7 Interactive jobs submission with qlogin and qrsh
You can also use qlogin and qrsh to submit interactive jobs to SGE. As their names imply, the former is to submit an interactive login session to SGE while the later starts an interactive shell session. On the host named agrippa:
$ qlogin -q all.q
local configuration agrippa.bic.mni.mcgill.ca not defined - using global configuration
Your job 2377466 ("QLOGIN") has been submitted
waiting for interactive job to be scheduled ...
Your interactive job 2377466 has been successfully scheduled.
Establishing builtin session to host node18.bic.mni.mcgill.ca ...
@node18>
If you want to use X-forwarding, try the command:
$ qrsh -q all.q xterm
An xterm should pop up on one of the execution host of the specified cluster queue, in this particuliar case, all.q. Note that qrsh is programmed to use ssh:
$ qconf -sconf | grep ssh
rsh_command /usr/bin/ssh
rlogin_command /usr/bin/ssh
rlogin_daemon /usr/sbin/sshd -i
rsh_daemon /usr/sbin/sshd -i
8 Selecting submission hosts and queues
- You may restrict jobs submission to specific system(s).
- Read also the section about using wildcards to choose queues and hosts with qsub.
- With qbatch simply use the option -q as in: qbatch -q all.q <my_script>.
- qbatch -help will give you some hints for more options.
With qsub you can specify a specific queue instance on a host or a hostname eg:
qsub -q ipl.q@node17.bic.mni.mcgill.ca <my_script>
qsub -l 'hostname=weka.bic.mni.mcgill.ca' <my_script>
There are a few sets of systems clusters queues. They are displayed you the command qconf -sql. The mnemonics for the command option -sql is show queue lists.
$ qconf -sql
alain.q
all.q
all128.q
all512.q
amirlab.q
brainweb.q
chai.q
durcan.q
gil.q
gpu-watch.q
gpu.q
grova.q
ipl.q
klein.q
meg.q
mica.q
neuropm.q
noel.q
noel64.q
9 Using wildcards and matching types to select cluster queues, queue domains, queue instances and hostgroups
This is an advanced topic and beginning users can safely skip it.
-
You can use wildcards and patterns to select or exclude specific SGE queues where to run (or not) your jobs.
-
Read man sge_types for all the details in full glory. Here we explain the concepts and syntax.
-
First some definitions
-
Expressions are patterns separated by regular boolean operators
expression= ["!"] ["("] valExp [")"] [ AND_OR expression ]* valExp = pattern | expression AND_OR = "&" | "|"
Boolean operators
"!" not operator -- negate the following pattern or expression
"&" and operator -- logically and with the following expression
"|" or operator -- logically or with the following expression
"(" open bracket -- begin an inner expression.

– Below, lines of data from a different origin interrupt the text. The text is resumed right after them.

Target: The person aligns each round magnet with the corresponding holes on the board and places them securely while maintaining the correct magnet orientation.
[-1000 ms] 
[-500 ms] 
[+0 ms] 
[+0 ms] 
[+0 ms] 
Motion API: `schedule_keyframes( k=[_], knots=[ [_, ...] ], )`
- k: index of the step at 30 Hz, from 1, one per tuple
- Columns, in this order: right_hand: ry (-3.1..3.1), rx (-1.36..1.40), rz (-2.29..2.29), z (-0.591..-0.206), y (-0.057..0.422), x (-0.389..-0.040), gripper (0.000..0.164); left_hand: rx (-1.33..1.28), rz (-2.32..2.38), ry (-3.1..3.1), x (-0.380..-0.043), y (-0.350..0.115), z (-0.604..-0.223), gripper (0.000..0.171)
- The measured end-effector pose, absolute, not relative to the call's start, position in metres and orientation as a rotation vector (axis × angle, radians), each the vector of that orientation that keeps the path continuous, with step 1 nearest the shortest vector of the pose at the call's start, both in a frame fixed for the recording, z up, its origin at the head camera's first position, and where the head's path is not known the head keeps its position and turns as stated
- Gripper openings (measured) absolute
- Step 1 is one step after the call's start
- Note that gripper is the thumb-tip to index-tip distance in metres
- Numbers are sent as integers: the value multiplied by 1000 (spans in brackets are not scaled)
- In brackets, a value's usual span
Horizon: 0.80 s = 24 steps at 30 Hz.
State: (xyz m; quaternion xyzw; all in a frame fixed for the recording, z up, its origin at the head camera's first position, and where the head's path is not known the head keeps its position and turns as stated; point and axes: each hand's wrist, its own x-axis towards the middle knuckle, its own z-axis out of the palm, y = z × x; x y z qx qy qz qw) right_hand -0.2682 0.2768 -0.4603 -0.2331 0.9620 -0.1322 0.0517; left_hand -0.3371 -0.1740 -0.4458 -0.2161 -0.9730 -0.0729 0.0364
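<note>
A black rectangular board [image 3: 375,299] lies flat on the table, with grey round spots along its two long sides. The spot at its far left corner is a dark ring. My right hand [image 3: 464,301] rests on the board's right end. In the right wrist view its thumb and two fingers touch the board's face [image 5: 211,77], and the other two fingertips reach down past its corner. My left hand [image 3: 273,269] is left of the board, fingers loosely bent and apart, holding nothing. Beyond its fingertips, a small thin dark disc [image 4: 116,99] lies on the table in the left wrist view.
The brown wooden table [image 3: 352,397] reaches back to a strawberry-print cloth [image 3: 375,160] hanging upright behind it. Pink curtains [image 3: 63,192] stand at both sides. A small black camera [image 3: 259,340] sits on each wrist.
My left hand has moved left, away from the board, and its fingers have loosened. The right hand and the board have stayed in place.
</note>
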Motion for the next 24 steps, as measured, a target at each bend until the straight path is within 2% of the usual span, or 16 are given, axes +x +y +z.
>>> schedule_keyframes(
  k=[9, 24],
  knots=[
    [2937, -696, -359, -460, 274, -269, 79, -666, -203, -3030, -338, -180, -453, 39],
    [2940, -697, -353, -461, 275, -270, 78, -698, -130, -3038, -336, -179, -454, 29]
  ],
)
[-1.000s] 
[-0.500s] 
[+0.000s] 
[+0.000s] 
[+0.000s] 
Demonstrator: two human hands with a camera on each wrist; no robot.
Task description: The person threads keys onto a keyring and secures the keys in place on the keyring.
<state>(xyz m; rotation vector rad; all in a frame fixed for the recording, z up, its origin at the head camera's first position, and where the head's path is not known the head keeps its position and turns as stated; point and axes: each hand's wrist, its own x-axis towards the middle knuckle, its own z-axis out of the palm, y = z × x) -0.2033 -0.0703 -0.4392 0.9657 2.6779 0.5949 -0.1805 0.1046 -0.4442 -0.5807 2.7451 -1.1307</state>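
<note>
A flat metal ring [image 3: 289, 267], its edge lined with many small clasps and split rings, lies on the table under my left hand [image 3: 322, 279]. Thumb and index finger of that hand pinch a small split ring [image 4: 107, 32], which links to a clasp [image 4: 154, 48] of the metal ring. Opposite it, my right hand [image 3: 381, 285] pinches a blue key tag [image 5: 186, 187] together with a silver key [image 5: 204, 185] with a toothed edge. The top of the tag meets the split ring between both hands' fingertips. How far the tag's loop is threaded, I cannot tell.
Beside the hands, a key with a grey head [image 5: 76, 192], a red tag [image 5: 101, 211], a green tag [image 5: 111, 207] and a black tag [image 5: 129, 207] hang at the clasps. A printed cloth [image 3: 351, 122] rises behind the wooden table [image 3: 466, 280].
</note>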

")" close bracket -- end an inner expression.
Patterns
"*" matches any character and any number of characters
(between 0 and inv).
"?" matches any character. It cannot be no character
"." is the character ".". It has no other meaning
"\" escape character. "\\" = "\", "\*" = "*", "\?" = "?"
"[...]" specifies an array or a range of allowed
characters for one character at a specific position.
Character ranges may be specified using the a-z notation.
The caret symbol (^) is not interpreted as a logical
not; it is interpreted literally.
- The pattern itself should be put inside quotes “ to ensure that clients receive the complete pattern.
- Range specifier has the form
n[-m[:s]][,n[-m[:s]], ...] or n[-m[:s]][ n[-m[:s]] ...]
and thus consists of a comma or blank separated list of range specifiers n[-m[:s]]. Each range may be a single number, a simple range of the form n-m or a range with a step size.
qsub option -q wc_queue_list
-q wc_queue_list is a comma separated list of queues wc_queue [“,” wc_queue “,” …].
wc_queue can consist of 3 types of wildcard objects: cluster queues (wc_cqueue), cluster domain queues (wc_qdomain) and cluster instances (wc_qinstance).
a cluster queue wc_cqueue wildcard matching some queues in the cluster. It cannot contain the character “@” eg
- * all queues
- a* all queues starting with the letter a
- a*&!all all queues starting with a but not all
- a cluster queue domain wildcard wc_qdomain of the form wc_cqueue “@” wc_hostgroup
eg
Meta Comment: There is an issue with the pmwiki markup and how to render @@ in monotype so I use the escape sequence [= =]
- *@@* all queue instances whose underlying host is part of at least one hostgroup
- a*@@e* all queue instances who begins with “a” whose underlying host is part of at least one hostgroup beginning with “e”
- *@@linux-64bit all queue instances on hosts part of the @linux-64bit hostgroup
Note: a hostgroup wc_hostgroup always starts with the @ character.
- a cluster queue instance wilcard wc_qinstance of the form wc_cqueue “@” wc_host where wc_host is a hostname wildcard
eg
- *@* all queue instances in the cluster
- *@b* all queue instances whose hostname begins with b
- *@b*|c* all queue instances whose hostname begins with b or c
10 More fun with qsub options
Here are the most commonly used options when submitting jobs:
- “-l h_rt=time” to limit the job run time either in seconds or in hh:mm:ss format.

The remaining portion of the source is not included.